I think it is a bad plan for you to look for a used door.

As woodnthings said, you will have to work around the lockset. So when looking for a used door you really need one with the correct swing so that the backplaned edge is going the right way. If it is going the wrong way, by the time you re-plane the edge the the right direction , the lockset hole will be 1/4" too close to the edge of the door. By the time you do the hinge side, assuming the original door was even backplaned, the total width of the door will have shrunk up by 1/2 and inch. 

If someone had scribed the old door - or your current door - you will shrink it up even more.

As someone who has built hundreds of doors from scratch and hung many hundreds more, I would know what to look for in an old door before buying it , and also know when the juice just ain't worth the squeezing. 

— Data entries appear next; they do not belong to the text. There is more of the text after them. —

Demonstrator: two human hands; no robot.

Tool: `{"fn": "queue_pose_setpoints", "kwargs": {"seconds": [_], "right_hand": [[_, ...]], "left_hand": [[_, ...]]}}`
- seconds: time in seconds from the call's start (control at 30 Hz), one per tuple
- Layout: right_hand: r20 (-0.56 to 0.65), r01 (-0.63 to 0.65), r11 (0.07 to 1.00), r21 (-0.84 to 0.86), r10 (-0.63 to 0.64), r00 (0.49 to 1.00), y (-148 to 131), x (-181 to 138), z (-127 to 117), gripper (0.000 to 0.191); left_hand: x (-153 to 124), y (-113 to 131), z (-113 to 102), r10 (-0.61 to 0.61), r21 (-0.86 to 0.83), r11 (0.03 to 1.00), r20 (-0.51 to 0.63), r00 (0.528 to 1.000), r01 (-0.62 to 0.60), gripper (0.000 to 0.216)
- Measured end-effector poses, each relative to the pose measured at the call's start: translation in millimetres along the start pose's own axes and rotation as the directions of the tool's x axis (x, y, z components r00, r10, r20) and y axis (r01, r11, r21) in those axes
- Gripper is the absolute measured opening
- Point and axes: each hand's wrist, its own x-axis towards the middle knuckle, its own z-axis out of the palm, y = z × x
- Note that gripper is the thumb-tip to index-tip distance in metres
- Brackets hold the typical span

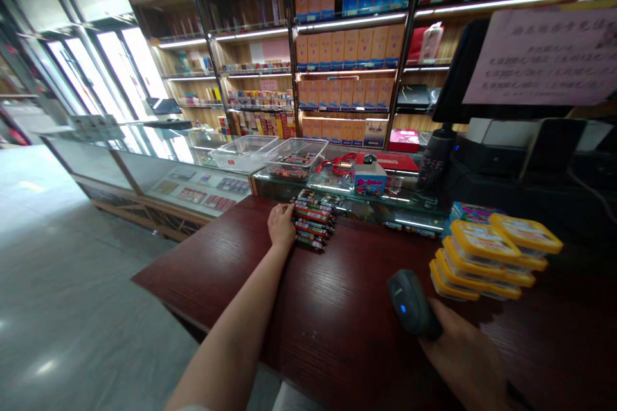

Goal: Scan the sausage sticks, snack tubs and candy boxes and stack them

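Note:
My left hand (281,225) is at the left end of a stack of slim pens (314,221) with dark, multicoloured barrels, on the dark red-brown counter (318,295). Its fingers are bent and closed in against the pens' ends, though some of the fingertips are hidden. My right hand (460,350) is wrapped round the handle of a black barcode scanner (409,302) with a blue light on it. The scanner is held above the counter, its head tilted toward the left and apart from the pens.
Yellow-lidded plastic boxes (486,257) are stacked at right, below a monitor (463,70) with a pink paper sign (540,58). Clear bins (296,157) and a small blue-pink box (369,178) stand on the glass case behind. Shelves of boxed goods (347,45) line the wall.

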Motion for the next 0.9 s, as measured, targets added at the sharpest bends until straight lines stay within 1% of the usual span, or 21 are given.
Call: {"fn": "queue_pose_setpoints", "kwargs": {"seconds": [0.2,0.33,0.43,0.53,0.6,0.67,0.8,0.9], "right_hand": [[-0.031,0.007,1.000,-0.002,-0.007,0.999,0,0,1,0.022],[-0.028,0.006,1.000,0.001,-0.006,1.000,-1,1,-1,0.019],[0.001,-0.008,1.000,0.014,0.008,1.000,-1,2,-3,0.016],[0.027,-0.031,0.999,0.021,0.030,0.999,-1,5,-4,0.016],[0.039,-0.065,0.998,0.006,0.065,0.997,-1,7,-6,0.016],[0.050,-0.113,0.993,-0.020,0.114,0.992,-2,9,-7,0.017],[0.077,-0.154,0.987,-0.041,0.157,0.985,-4,11,-11,0.019],[0.124,-0.155,0.987,-0.037,0.159,0.979,-6,13,-15,0.018]], "left_hand": [[-5,6,-7,-0.031,-0.004,1.000,-0.029,0.999,0.031,0.043],[-6,10,-10,-0.010,-0.010,1.000,-0.026,1.000,0.010,0.043],[-7,23,-12,0.046,-0.039,0.998,-0.034,0.998,-0.047,0.042],[-11,48,-10,0.170,-0.100,0.980,-0.019,0.985,-0.172,0.043],[-14,70,-6,0.267,-0.148,0.954,0.030,0.963,-0.260,0.044],[-20,93,1,0.356,-0.193,0.923,0.098,0.929,-0.333,0.043],[-32,139,26,0.516,-0.307,0.843,0.227,0.826,-0.442,0.039],[-36,172,48,0.586,-0.377,0.798,0.303,0.751,-0.471,0.039]]}}
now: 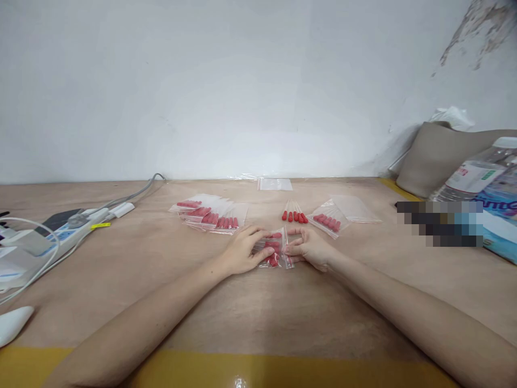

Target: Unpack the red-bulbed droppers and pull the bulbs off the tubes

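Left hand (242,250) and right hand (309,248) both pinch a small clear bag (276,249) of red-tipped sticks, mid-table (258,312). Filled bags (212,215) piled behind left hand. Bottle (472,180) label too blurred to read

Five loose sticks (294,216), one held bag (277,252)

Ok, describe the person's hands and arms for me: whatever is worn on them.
The left hand and right hand are bare: no gloves, rings or bands show. The left forearm and right forearm are bare too, with no sleeve, watch or bracelet in view up to the picture's edge. No markings show.
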Available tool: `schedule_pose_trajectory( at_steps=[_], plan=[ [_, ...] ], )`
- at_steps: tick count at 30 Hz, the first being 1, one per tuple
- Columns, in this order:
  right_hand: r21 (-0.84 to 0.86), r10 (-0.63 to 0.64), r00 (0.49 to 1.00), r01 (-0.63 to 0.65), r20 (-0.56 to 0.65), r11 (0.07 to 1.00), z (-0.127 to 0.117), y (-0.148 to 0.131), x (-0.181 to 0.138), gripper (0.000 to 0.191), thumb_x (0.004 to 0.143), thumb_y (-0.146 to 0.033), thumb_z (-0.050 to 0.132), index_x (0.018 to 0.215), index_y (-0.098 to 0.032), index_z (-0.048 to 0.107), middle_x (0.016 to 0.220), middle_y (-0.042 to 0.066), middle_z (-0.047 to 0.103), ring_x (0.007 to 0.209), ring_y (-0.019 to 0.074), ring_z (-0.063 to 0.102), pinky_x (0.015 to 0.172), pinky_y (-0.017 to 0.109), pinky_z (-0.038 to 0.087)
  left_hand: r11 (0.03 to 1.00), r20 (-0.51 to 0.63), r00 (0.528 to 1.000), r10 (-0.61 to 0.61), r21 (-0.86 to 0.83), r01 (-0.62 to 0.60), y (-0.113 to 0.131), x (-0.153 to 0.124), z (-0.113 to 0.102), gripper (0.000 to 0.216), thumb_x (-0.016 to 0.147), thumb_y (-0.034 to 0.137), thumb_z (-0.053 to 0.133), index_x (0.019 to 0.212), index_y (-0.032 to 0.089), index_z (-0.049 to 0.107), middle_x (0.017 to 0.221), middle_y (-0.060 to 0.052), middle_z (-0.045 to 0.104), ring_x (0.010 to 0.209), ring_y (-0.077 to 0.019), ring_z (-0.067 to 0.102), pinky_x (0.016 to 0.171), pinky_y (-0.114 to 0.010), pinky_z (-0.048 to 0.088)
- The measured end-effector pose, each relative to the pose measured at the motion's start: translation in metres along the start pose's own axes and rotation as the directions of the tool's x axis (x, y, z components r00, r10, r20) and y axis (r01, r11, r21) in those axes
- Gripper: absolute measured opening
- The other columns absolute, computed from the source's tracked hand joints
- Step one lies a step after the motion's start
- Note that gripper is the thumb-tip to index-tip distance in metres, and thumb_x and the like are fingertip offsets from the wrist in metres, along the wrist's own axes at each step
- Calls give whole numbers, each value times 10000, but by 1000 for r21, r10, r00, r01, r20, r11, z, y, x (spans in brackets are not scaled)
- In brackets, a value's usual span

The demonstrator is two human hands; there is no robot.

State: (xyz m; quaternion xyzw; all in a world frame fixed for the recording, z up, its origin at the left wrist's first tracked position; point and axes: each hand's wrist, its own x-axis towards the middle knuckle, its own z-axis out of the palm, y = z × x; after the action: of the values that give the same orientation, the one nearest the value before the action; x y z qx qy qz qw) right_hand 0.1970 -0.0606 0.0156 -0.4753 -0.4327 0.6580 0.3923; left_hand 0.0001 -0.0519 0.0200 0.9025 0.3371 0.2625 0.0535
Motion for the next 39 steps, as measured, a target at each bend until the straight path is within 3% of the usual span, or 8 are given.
schedule_pose_trajectory(
  at_steps=[4,9,14,19,26,33,36,39],
  plan=[
    [-3,-8,1000,8,7,1000,4,3,3,579,481,-85,792,896,-182,401,543,-48,610,492,138,605,462,252,524,988,-34,987,156,4,-156,-5,11,3,280,882,268,397,1085,211,580,1122,-78,556,1036,-177,516,897,-336,421],
    [-62,-39,999,41,37,997,7,4,3,605,465,-136,807,884,-191,374,540,-72,604,413,101,556,429,224,480,942,85,939,335,-17,-334,-7,22,5,311,905,260,354,1127,280,570,1186,-37,553,1091,-158,506,918,-312,422],
    [-94,-61,997,64,40,994,6,4,4,632,431,-190,829,830,-202,338,468,-89,568,376,82,511,385,181,420,940,68,937,342,-45,-339,-9,25,11,308,904,294,359,1032,239,634,1090,-46,620,991,-143,580,860,-268,470],
    [-23,-62,991,66,120,998,1,4,4,616,455,-216,822,864,-200,361,521,-84,595,444,94,563,480,219,488,943,0,946,325,-80,-324,-20,21,20,300,896,313,377,963,223,656,1021,-45,655,940,-142,610,836,-274,496],
    [35,-53,976,47,212,998,-3,2,5,512,556,-170,762,900,-193,383,573,-69,610,507,97,599,559,235,510,944,44,943,329,-51,-326,-21,21,17,286,899,269,379,1051,235,620,1108,-39,617,1005,-144,577,862,-272,475],
    [42,-7,980,-1,199,999,-4,1,7,551,586,-92,688,995,-180,328,604,-37,627,490,102,593,557,247,519,941,70,941,332,51,-336,-20,19,17,298,906,237,344,987,215,630,1046,-38,644,918,-134,605,807,-253,472],
    [27,-6,993,3,120,1000,0,1,6,512,572,-73,661,940,-194,327,581,-41,617,469,103,579,529,244,508,932,82,936,343,93,-350,-20,19,16,283,902,233,348,949,214,626,1004,-37,655,865,-134,612,759,-248,465],
    [-6,-84,994,85,76,996,4,4,3,385,580,-111,647,814,-211,358,544,-65,588,472,95,563,519,234,494,920,101,930,354,139,-366,-19,19,15,283,895,191,332,920,206,613,1003,-31,653,850,-137,609,737,-252,450]
  ],
)
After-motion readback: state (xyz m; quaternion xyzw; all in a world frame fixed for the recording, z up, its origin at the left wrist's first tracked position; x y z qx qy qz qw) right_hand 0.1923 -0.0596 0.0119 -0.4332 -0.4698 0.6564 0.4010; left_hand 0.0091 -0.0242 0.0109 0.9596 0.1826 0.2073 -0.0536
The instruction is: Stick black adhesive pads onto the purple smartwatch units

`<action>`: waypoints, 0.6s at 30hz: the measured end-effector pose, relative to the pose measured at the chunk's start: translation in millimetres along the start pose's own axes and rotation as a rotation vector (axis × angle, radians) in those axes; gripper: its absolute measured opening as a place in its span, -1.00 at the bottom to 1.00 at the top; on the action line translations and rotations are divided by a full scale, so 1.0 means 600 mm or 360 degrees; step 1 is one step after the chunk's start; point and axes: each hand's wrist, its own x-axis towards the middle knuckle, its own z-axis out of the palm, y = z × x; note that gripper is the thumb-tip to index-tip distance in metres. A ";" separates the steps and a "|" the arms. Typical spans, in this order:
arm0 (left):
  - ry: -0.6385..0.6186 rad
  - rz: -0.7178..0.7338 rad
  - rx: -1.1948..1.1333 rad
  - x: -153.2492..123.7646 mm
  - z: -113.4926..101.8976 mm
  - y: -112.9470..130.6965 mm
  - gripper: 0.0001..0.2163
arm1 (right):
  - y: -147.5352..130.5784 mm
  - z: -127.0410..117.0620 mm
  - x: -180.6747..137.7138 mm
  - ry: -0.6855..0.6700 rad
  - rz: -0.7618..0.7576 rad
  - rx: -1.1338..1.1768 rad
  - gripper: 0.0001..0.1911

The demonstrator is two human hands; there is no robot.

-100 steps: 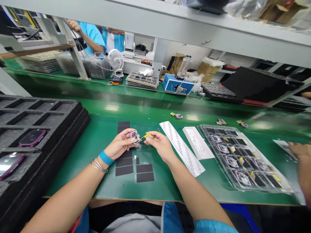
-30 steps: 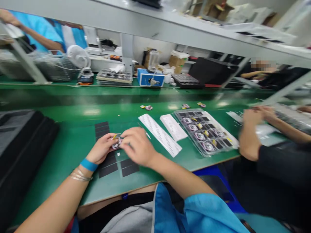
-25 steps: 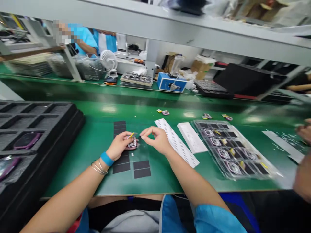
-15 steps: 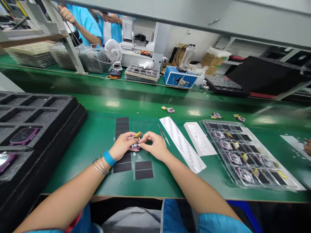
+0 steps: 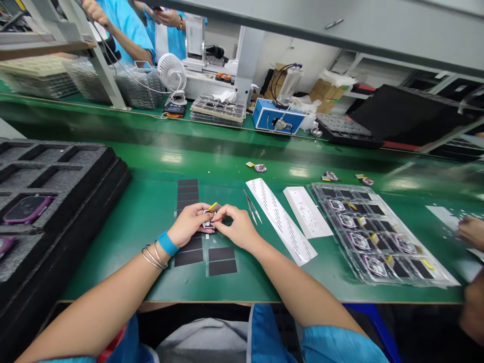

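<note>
An opened smartwatch case (image 5: 208, 221), small and purple-edged, sits in the closed fingers of my left hand (image 5: 188, 226). A yellow-taped battery piece (image 5: 214, 206) sticks up from its top. The thumb and forefinger of my right hand (image 5: 237, 228) are pinched together at the case's right side; whatever lies between them is too small to make out. Beneath my hands are strips of black adhesive pads (image 5: 188, 258), with two more black pads (image 5: 222, 261) nearer the table's front edge. Tweezers (image 5: 252, 207) lie just right of my right hand.
Right of the tweezers are a long printed label strip (image 5: 280, 222) and a white box lid (image 5: 308, 212) with small bits. A clear tray (image 5: 378, 234) holds several watch cases. Black foam trays (image 5: 75, 186) stand at left. A co-worker's hand (image 5: 472, 232) is at far right.
The view has shifted slightly. My right fingers have closed in on the watch case's right side, while my left hand keeps its hold. The co-worker's hand at right has come further into view.
</note>
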 end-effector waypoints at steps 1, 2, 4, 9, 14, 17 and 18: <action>0.0001 0.0004 -0.0001 0.000 0.000 0.000 -0.75 | 0.000 0.000 0.000 0.0001 -0.0019 -0.0049 -0.91; 0.0001 0.0007 -0.0002 0.000 0.001 0.001 -0.75 | 0.001 0.001 0.000 -0.0001 -0.0043 -0.0104 -0.90; -0.0001 0.0009 -0.0004 0.000 0.001 0.000 -0.75 | 0.002 0.004 -0.001 -0.0014 -0.0113 -0.0215 -0.87; 0.0004 0.0030 -0.0011 -0.002 -0.002 -0.003 -0.72 | 0.001 0.007 -0.005 -0.0008 -0.0311 -0.0405 -0.89; -0.0057 0.0052 0.0027 -0.004 -0.005 -0.002 -0.70 | -0.001 -0.009 0.001 0.0189 -0.0004 -0.0088 -0.61; -0.0117 0.0034 0.0053 -0.004 -0.005 -0.004 -0.68 | 0.005 -0.014 0.007 0.0098 0.0177 0.0199 -0.70; -0.0135 0.0028 0.0059 -0.004 -0.005 -0.004 -0.69 | 0.007 -0.015 0.008 0.0081 0.0175 0.0224 -0.80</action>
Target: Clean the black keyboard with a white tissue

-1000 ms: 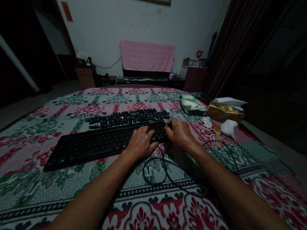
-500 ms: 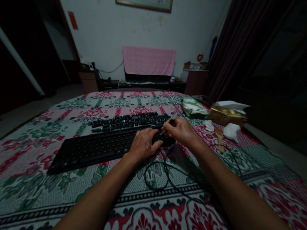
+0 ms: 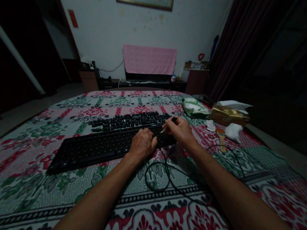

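A black computer keyboard, its key caps off across most of it, lies slightly slanted on the patterned cloth. My left hand rests on its right part, fingers curled together against it and the thumb tucked alongside; the fingertips are partly hidden. Pinched in my right hand is a slim tool with a dark handle end and a pale tip, its kind unclear. The tip points down at the right end of the keyboard. Behind the keyboard, loose black key caps lie in rows.
A black cable coils in front of the keyboard. To the right lie a wooden-handled brush, crumpled white tissue, a gold tissue box and a green-and-white packet. A pink towel hangs over a screen by the wall.
My left thumb and fingers have drawn in from a spread pose to a closer curl. My right hand still holds the slim tool, having shifted slightly, and more of its pale tip shows.
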`<state>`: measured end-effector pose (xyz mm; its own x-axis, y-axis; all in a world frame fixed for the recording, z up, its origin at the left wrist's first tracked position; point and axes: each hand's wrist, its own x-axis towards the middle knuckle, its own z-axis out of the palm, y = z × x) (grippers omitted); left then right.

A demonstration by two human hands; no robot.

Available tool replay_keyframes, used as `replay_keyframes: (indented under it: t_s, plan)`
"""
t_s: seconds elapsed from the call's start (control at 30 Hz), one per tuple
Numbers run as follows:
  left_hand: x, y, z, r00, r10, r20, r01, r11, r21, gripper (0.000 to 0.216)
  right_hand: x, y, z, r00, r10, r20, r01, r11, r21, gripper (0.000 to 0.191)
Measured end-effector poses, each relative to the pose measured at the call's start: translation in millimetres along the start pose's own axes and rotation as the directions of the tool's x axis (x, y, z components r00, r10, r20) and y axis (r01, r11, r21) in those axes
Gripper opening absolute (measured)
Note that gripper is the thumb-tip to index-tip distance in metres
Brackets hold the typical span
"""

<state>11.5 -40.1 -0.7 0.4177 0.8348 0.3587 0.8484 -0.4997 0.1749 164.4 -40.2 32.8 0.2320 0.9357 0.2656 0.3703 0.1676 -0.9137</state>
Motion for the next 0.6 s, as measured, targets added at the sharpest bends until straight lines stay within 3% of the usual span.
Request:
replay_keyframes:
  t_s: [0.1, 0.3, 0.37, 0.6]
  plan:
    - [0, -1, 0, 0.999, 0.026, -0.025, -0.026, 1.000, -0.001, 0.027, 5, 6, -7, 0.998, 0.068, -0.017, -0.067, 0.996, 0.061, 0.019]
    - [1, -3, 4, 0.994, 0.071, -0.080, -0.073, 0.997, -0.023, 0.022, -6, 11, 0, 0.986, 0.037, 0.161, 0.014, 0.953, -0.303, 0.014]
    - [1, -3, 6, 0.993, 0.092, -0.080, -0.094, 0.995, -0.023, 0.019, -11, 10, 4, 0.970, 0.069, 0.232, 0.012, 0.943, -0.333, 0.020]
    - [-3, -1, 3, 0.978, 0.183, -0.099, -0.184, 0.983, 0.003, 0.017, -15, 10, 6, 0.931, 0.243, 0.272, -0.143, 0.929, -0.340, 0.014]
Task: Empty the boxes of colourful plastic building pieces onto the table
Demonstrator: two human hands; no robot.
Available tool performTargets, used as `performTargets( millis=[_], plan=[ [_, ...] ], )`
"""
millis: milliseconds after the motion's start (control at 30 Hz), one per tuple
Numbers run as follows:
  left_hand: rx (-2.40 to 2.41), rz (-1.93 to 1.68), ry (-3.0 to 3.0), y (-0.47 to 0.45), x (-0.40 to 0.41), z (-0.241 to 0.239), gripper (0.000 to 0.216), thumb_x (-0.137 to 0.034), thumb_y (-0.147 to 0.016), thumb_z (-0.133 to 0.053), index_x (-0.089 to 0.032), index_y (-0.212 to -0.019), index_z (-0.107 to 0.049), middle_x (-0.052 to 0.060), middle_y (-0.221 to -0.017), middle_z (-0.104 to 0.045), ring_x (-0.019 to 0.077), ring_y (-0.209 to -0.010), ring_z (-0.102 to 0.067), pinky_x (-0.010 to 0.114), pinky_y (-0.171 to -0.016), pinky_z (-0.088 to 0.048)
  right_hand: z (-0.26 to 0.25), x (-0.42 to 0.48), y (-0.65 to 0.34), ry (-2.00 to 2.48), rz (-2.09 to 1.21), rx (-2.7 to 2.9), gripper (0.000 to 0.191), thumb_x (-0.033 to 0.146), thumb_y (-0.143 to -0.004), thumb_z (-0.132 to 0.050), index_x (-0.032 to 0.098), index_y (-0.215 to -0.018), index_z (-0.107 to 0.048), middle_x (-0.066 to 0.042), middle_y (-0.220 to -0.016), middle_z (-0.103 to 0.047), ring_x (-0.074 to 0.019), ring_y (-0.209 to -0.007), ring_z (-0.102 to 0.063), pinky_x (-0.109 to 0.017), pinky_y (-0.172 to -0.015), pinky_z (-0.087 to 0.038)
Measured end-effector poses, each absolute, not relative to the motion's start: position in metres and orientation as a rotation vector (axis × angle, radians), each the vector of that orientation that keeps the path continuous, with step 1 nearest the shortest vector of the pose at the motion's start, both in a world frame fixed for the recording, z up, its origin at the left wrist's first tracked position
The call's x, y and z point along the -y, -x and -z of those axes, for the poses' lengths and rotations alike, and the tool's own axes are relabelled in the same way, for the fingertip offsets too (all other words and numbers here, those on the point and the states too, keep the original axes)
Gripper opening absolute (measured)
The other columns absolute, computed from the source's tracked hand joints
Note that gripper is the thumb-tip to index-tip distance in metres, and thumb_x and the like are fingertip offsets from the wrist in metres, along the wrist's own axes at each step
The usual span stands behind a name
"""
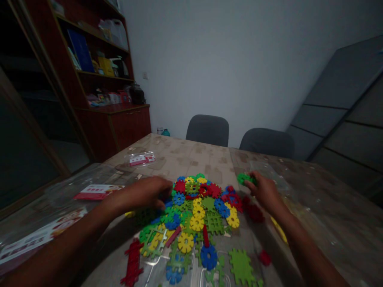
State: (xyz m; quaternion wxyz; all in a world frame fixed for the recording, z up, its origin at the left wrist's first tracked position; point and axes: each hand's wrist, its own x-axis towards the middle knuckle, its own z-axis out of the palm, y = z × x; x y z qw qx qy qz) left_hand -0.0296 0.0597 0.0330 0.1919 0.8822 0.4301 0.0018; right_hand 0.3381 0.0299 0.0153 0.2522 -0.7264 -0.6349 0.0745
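Note:
A heap of colourful plastic interlocking pieces [197, 211], red, blue, yellow and green, lies on the table [185, 155] in front of me. My left hand [146, 193] rests curled over the heap's left edge, fingers bent down onto the pieces; what it grips, if anything, is hidden. My right hand [265, 191] is at the heap's right side, pinching a green gear-like piece [245, 179] between its fingertips. Red pieces [254, 211] lie just under that wrist.
Clear plastic bags with red-and-white labels [97, 191] [141, 159] lie to the left. Two grey chairs [208, 129] [266, 142] stand at the table's far side. A dark wooden shelf cabinet [104, 87] fills the left wall; grey panels [344, 103] lean at right.

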Motion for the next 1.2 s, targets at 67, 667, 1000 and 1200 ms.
performTargets(
  millis=[67, 667, 1000, 1200],
  plan=[
    [-1.243, 0.150, -2.509, 0.028, -0.057, -0.027, 0.030, -0.017, -0.065, -0.078, -0.022, -0.091, -0.062, 0.000, -0.094, -0.065, 0.0217, -0.086, -0.060, 0.027, -0.069, -0.041, -0.018, -0.050, -0.370, 2.153, -0.121, 1.607, 0.017, 0.021, -0.089, -0.057, 0.012, -0.102, -0.062, -0.010, -0.089, -0.069, -0.0228, -0.083, -0.064, -0.037, -0.075, -0.048],
    [-1.108, 0.233, -2.544, 0.008, -0.052, -0.013, 0.011, -0.014, -0.077, -0.068, -0.021, -0.081, -0.060, -0.002, -0.083, -0.064, 0.0185, -0.080, -0.061, 0.025, -0.066, -0.040, -0.045, -0.066, -0.391, 2.139, -0.150, 1.651, 0.022, 0.014, -0.094, -0.048, 0.010, -0.109, -0.063, -0.010, -0.091, -0.071, -0.0193, -0.077, -0.068, -0.035, -0.075, -0.053],
    [-1.079, 0.212, -2.534, 0.002, -0.041, -0.017, 0.042, -0.017, -0.069, -0.078, -0.023, -0.105, -0.058, 0.001, -0.106, -0.066, 0.0225, -0.095, -0.061, 0.028, -0.076, -0.044, 0.013, 0.018, -0.221, 1.336, -0.455, 2.532, 0.031, 0.015, -0.088, -0.055, 0.023, -0.117, -0.063, -0.007, -0.121, -0.063, -0.0217, -0.114, -0.052, -0.033, -0.096, -0.040],
    [-1.090, 0.143, -2.573, 0.002, -0.045, -0.014, 0.022, -0.013, -0.075, -0.071, -0.021, -0.093, -0.061, 0.001, -0.095, -0.067, 0.0202, -0.086, -0.061, 0.026, -0.073, -0.044, 0.022, 0.008, -0.246, 1.675, -0.365, 2.505, 0.022, 0.005, -0.083, -0.050, 0.014, -0.090, -0.068, -0.014, -0.099, -0.066, -0.0267, -0.096, -0.055, -0.037, -0.082, -0.042]
  ],
)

To make it way, way easier on yourself, I would try to find one that has neither been bored nor mortised for hardware (ie. a new one that you like). Then you can scrilbe it in so it will fit your opening, mortise the hinges and hang the door. Then re-check it, and when you are satisfied, bore and mortise for the other hardware. 

That way, if you screw up, or if it takes longer than you thought (which it will if you've not done this before) you can re-hang the old door and secure the house.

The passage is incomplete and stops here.